**What you will do**
Restate each line below word for word, skipping every picture.
(Dataset records)
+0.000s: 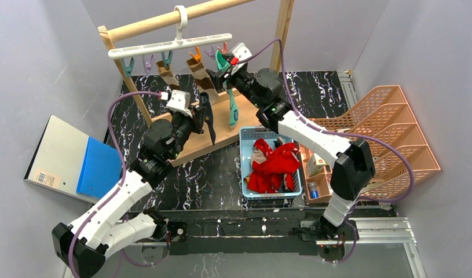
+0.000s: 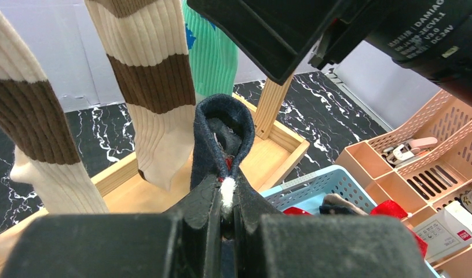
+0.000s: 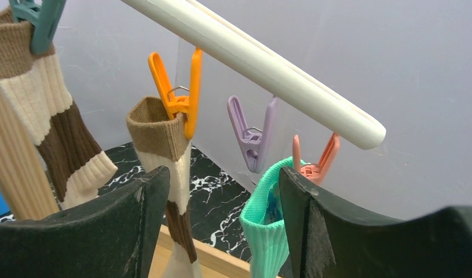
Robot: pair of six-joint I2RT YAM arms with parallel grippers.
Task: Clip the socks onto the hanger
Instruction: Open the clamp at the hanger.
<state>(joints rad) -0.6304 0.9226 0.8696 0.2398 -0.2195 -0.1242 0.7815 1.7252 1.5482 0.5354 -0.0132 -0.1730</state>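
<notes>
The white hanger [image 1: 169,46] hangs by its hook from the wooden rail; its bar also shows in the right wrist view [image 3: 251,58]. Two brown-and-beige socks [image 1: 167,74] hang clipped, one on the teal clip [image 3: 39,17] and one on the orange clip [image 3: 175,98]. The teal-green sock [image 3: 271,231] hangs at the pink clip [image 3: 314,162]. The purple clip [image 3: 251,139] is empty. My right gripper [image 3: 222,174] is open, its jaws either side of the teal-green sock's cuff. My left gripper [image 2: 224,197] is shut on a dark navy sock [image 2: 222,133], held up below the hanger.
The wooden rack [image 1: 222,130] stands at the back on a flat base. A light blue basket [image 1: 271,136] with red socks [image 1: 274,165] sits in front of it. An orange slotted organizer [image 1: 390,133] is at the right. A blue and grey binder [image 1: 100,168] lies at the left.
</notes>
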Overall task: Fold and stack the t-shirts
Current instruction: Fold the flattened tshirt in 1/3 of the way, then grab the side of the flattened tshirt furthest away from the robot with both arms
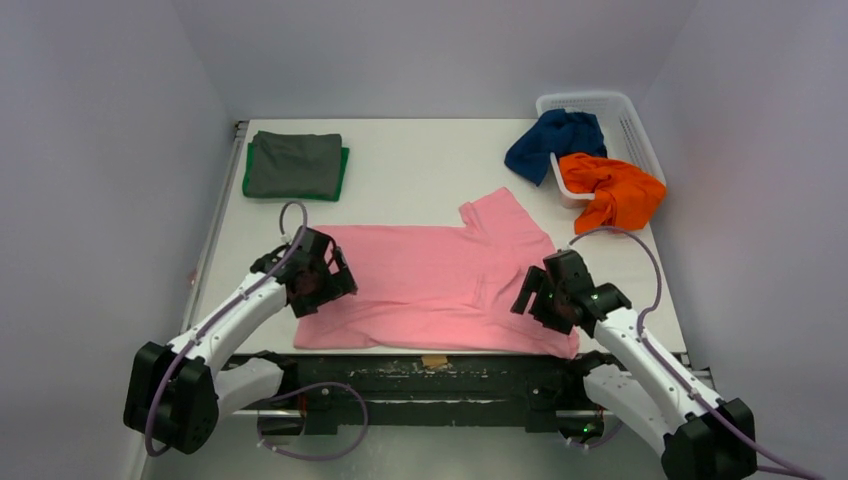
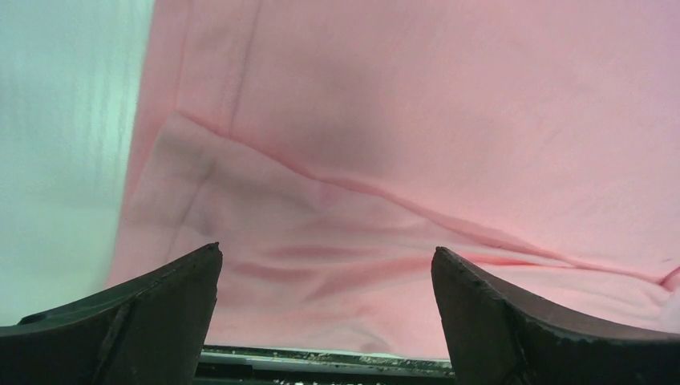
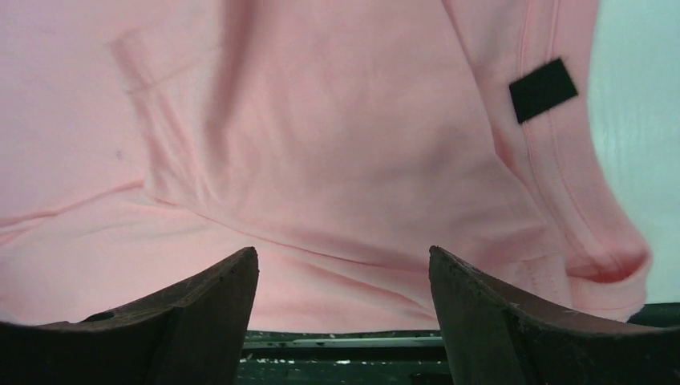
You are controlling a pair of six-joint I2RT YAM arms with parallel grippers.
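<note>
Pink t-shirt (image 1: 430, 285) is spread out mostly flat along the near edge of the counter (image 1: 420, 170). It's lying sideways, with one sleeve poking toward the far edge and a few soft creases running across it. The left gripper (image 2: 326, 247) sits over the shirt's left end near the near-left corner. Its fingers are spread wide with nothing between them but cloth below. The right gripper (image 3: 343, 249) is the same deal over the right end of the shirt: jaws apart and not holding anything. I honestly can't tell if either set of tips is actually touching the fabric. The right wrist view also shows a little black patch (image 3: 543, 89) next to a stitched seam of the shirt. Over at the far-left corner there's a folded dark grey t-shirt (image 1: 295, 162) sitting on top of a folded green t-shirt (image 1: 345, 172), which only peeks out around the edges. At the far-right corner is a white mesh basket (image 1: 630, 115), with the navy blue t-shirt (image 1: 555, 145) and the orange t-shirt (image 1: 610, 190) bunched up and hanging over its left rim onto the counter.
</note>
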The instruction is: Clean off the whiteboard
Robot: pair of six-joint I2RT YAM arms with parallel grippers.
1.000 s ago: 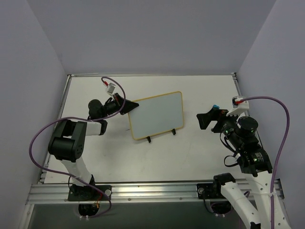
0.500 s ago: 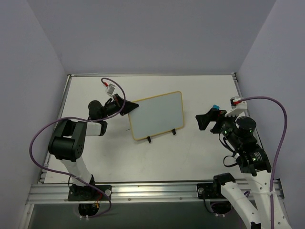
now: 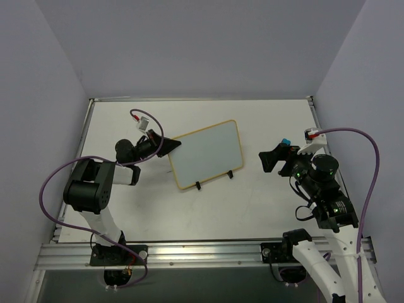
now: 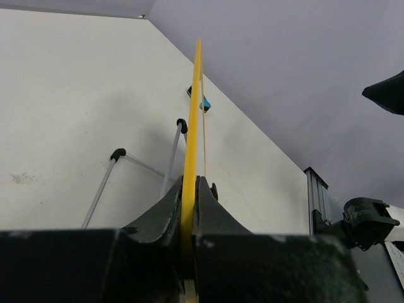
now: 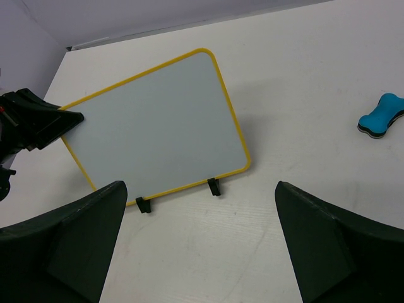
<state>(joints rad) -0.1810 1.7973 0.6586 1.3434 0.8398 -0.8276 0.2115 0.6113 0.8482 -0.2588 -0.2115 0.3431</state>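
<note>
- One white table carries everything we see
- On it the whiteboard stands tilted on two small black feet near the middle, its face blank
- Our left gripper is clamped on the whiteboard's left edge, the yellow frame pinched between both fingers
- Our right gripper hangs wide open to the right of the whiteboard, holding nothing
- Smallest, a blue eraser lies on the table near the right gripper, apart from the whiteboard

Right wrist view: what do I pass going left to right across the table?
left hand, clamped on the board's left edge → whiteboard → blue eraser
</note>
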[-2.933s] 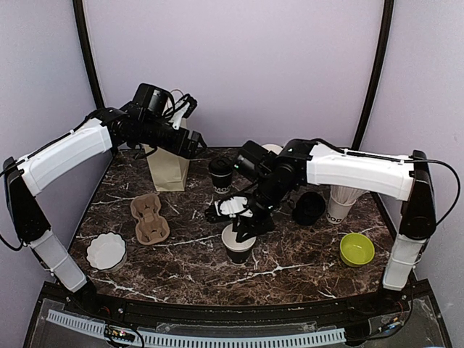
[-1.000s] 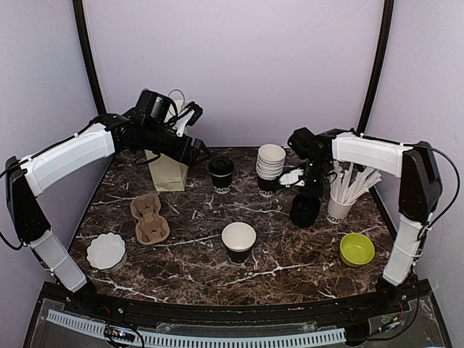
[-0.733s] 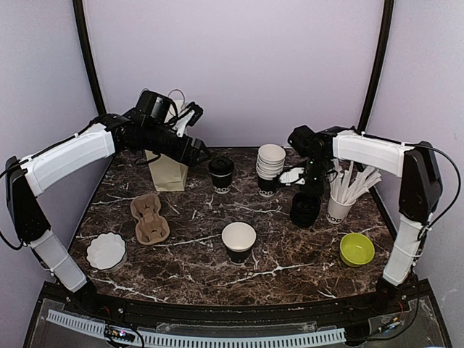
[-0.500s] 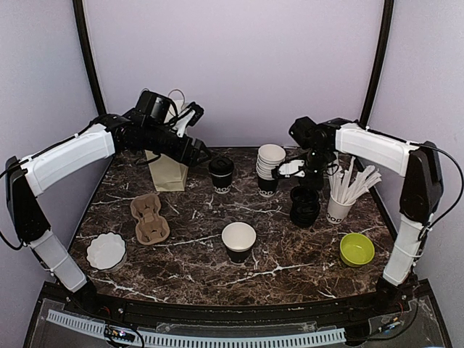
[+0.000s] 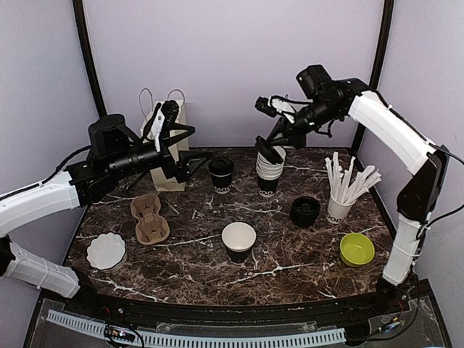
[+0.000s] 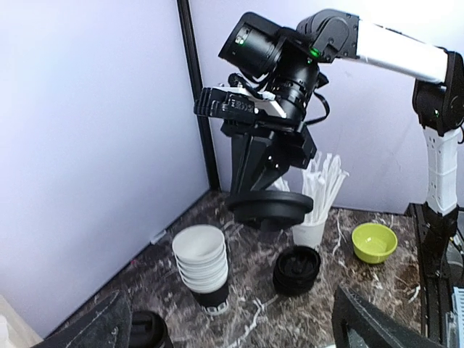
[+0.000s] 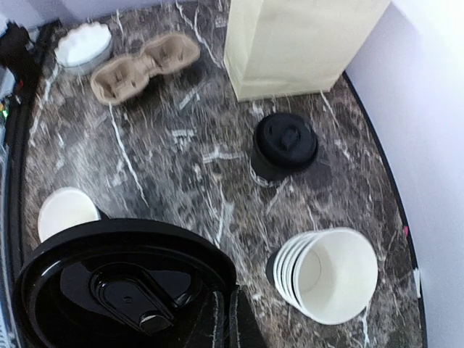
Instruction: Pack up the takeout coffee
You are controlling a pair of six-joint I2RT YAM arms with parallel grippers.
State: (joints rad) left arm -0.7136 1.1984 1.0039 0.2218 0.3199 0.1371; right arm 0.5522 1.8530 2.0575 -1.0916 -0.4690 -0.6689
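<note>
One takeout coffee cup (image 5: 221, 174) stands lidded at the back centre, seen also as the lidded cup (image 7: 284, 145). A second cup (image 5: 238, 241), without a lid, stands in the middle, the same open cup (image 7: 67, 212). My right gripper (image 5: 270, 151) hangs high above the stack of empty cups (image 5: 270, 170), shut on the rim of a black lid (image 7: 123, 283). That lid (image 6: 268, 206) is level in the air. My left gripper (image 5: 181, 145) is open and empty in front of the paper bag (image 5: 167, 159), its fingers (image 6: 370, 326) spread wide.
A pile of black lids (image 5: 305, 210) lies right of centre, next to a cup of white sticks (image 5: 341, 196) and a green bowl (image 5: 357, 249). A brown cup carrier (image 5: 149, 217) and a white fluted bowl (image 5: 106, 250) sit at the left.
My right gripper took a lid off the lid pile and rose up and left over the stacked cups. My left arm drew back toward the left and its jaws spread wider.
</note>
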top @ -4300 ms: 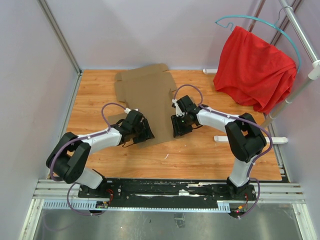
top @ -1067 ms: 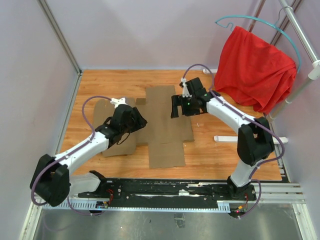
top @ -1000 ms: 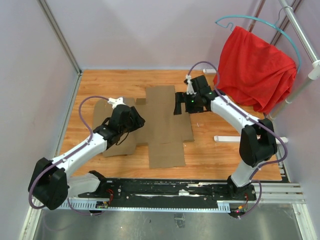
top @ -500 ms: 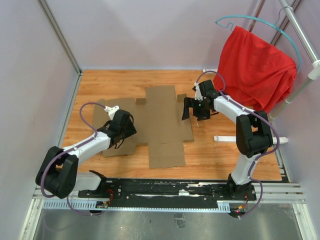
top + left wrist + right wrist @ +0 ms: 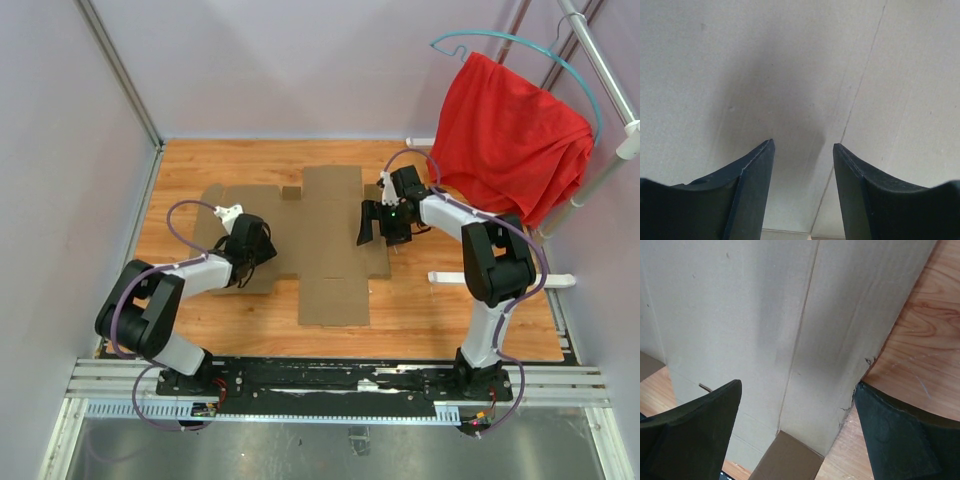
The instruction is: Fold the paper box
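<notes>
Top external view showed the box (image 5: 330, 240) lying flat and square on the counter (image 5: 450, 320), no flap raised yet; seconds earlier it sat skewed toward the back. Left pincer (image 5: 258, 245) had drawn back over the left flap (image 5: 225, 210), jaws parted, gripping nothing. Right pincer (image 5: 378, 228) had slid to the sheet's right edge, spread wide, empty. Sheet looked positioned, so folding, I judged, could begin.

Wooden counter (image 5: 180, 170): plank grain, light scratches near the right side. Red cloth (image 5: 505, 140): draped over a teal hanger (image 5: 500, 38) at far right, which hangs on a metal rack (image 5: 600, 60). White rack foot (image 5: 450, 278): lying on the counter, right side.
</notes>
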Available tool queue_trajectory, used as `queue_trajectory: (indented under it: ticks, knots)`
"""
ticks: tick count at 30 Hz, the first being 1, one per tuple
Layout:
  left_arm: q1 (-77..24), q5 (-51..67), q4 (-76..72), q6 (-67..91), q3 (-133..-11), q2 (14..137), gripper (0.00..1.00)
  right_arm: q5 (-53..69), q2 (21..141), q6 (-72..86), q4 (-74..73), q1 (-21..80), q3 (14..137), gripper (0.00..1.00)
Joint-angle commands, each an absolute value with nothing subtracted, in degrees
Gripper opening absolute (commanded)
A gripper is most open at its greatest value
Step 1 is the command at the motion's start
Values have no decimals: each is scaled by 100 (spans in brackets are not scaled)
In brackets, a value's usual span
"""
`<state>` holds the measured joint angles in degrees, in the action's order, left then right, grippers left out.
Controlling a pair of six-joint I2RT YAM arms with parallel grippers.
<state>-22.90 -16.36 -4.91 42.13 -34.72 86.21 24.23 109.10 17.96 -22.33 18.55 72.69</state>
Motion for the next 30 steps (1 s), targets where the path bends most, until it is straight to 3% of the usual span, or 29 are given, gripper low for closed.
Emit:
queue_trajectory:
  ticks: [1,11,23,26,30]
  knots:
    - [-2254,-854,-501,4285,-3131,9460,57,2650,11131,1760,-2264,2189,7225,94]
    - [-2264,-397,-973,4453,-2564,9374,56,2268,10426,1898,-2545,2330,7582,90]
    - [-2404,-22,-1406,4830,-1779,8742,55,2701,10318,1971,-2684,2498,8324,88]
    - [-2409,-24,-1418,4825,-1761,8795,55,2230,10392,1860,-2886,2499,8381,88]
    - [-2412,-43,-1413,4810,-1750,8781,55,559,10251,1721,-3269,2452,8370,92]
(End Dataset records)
**Task solution**
+0.000s: 
+0.000s: 
+0.000s: 
Robot: pair of six-joint I2RT YAM arms with parallel grippers.
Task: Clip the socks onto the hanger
Instruction: Open the clamp at the hanger.
<state>(joints rad) -0.6304 0.9226 0.8696 0.2398 -0.2195 -0.1242 0.7815 1.7252 1.5482 0.5354 -0.0132 -0.1730</state>
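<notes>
The white hanger [image 1: 169,46] hangs by its hook from the wooden rail; its bar also shows in the right wrist view [image 3: 251,58]. Two brown-and-beige socks [image 1: 167,74] hang clipped, one on the teal clip [image 3: 39,17] and one on the orange clip [image 3: 175,98]. The teal-green sock [image 3: 271,231] hangs at the pink clip [image 3: 314,162]. The purple clip [image 3: 251,139] is empty. My right gripper [image 3: 222,174] is open, its jaws either side of the teal-green sock's cuff. My left gripper [image 2: 224,197] is shut on a dark navy sock [image 2: 222,133], held up below the hanger.
The wooden rack [image 1: 222,130] stands at the back on a flat base. A light blue basket [image 1: 271,136] with red socks [image 1: 274,165] sits in front of it. An orange slotted organizer [image 1: 390,133] is at the right. A blue and grey binder [image 1: 100,168] lies at the left.
</notes>
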Overall task: Fold and stack the t-shirts
Current instruction: Fold the flattened tshirt in 1/3 of the way, then grab the side of the flattened tshirt furthest away from the robot with both arms
You are controlling a pair of six-joint I2RT YAM arms with parallel grippers.
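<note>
Pink t-shirt (image 1: 430, 285) is spread out mostly flat along the near edge of the counter (image 1: 420, 170). It's lying sideways, with one sleeve poking toward the far edge and a few soft creases running across it. The left gripper (image 2: 326, 247) sits over the shirt's left end near the near-left corner. Its fingers are spread wide with nothing between them but cloth below. The right gripper (image 3: 343, 249) is the same deal over the right end of the shirt: jaws apart and not holding anything. I honestly can't tell if either set of tips is actually touching the fabric. The right wrist view also shows a little black patch (image 3: 543, 89) next to a stitched seam of the shirt. Over at the far-left corner there's a folded dark grey t-shirt (image 1: 295, 162) sitting on top of a folded green t-shirt (image 1: 345, 172), which only peeks out around the edges. At the far-right corner is a white mesh basket (image 1: 630, 115), with the navy blue t-shirt (image 1: 555, 145) and the orange t-shirt (image 1: 610, 190) bunched up and hanging over its left rim onto the counter.
</note>
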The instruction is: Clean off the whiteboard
Robot: pair of six-joint I2RT YAM arms with parallel grippers.
1.000 s ago: 
0.500 s ago: 
now: 
now: 
now: 
<state>(joints rad) -0.1810 1.7973 0.6586 1.3434 0.8398 -0.8276 0.2115 0.6113 0.8482 -0.2588 -0.2115 0.3431</state>
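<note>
- One white table carries everything we see
- On it the whiteboard stands tilted on two small black feet near the middle, its face blank
- Our left gripper is clamped on the whiteboard's left edge, the yellow frame pinched between both fingers
- Our right gripper hangs wide open to the right of the whiteboard, holding nothing
- Smallest, a blue eraser lies on the table near the right gripper, apart from the whiteboard

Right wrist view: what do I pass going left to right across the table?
left hand, clamped on the board's left edge → whiteboard → blue eraser
</note>
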[-2.933s] 
[-1.000s] 
[-0.733s] 
[-0.500s] 
[+0.000s] 
[+0.000s] 
[+0.000s] 
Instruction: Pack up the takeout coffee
You are controlling a pair of six-joint I2RT YAM arms with parallel grippers.
State: (joints rad) left arm -0.7136 1.1984 1.0039 0.2218 0.3199 0.1371; right arm 0.5522 1.8530 2.0575 -1.0916 -0.4690 -0.6689
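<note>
One takeout coffee cup (image 5: 221, 174) stands lidded at the back centre, seen also as the lidded cup (image 7: 284, 145). A second cup (image 5: 238, 241), without a lid, stands in the middle, the same open cup (image 7: 67, 212). My right gripper (image 5: 270, 151) hangs high above the stack of empty cups (image 5: 270, 170), shut on the rim of a black lid (image 7: 123, 283). That lid (image 6: 268, 206) is level in the air. My left gripper (image 5: 181, 145) is open and empty in front of the paper bag (image 5: 167, 159), its fingers (image 6: 370, 326) spread wide.
A pile of black lids (image 5: 305, 210) lies right of centre, next to a cup of white sticks (image 5: 341, 196) and a green bowl (image 5: 357, 249). A brown cup carrier (image 5: 149, 217) and a white fluted bowl (image 5: 106, 250) sit at the left.
My right gripper took a lid off the lid pile and rose up and left over the stacked cups. My left arm drew back toward the left and its jaws spread wider.
</note>
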top @ -4300 ms: 
top @ -1067 ms: 
top @ -1000 ms: 
top @ -500 ms: 
top + left wrist + right wrist @ +0 ms: 
The instruction is: Fold the paper box
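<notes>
Top external view showed the box (image 5: 330, 240) lying flat and square on the counter (image 5: 450, 320), no flap raised yet; seconds earlier it sat skewed toward the back. Left pincer (image 5: 258, 245) had drawn back over the left flap (image 5: 225, 210), jaws parted, gripping nothing. Right pincer (image 5: 378, 228) had slid to the sheet's right edge, spread wide, empty. Sheet looked positioned, so folding, I judged, could begin.

Wooden counter (image 5: 180, 170): plank grain, light scratches near the right side. Red cloth (image 5: 505, 140): draped over a teal hanger (image 5: 500, 38) at far right, which hangs on a metal rack (image 5: 600, 60). White rack foot (image 5: 450, 278): lying on the counter, right side.
</notes>
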Available tool queue_trajectory, used as `queue_trajectory: (indented under it: ticks, knots)`
"""
ticks: tick count at 30 Hz, the first being 1, one per tuple
Layout:
  left_arm: q1 (-77..24), q5 (-51..67), q4 (-76..72), q6 (-67..91), q3 (-133..-11), q2 (14..137), gripper (0.00..1.00)
  right_arm: q5 (-53..69), q2 (21..141), q6 (-72..86), q4 (-74..73), q1 (-21..80), q3 (14..137), gripper (0.00..1.00)
Joint-angle commands, each an absolute value with nothing subtracted, in degrees
Gripper opening absolute (commanded)
A gripper is most open at its greatest value
Step 1 is the command at the motion's start
Values have no decimals: each is scaled by 100 (spans in brackets are not scaled)
In brackets, a value's usual span
"""
`<state>` holds the measured joint angles in degrees, in the action's order, left then right, grippers left out.
Controlling a pair of six-joint I2RT YAM arms with parallel grippers.
<state>-22.90 -16.36 -4.91 42.13 -34.72 86.21 24.23 109.10 17.96 -22.33 18.55 72.69</state>
Motion for the next 30 steps (1 s), targets where the path bends most, until it is straight to 3% of the usual span, or 29 are given, gripper low for closed.
Emit:
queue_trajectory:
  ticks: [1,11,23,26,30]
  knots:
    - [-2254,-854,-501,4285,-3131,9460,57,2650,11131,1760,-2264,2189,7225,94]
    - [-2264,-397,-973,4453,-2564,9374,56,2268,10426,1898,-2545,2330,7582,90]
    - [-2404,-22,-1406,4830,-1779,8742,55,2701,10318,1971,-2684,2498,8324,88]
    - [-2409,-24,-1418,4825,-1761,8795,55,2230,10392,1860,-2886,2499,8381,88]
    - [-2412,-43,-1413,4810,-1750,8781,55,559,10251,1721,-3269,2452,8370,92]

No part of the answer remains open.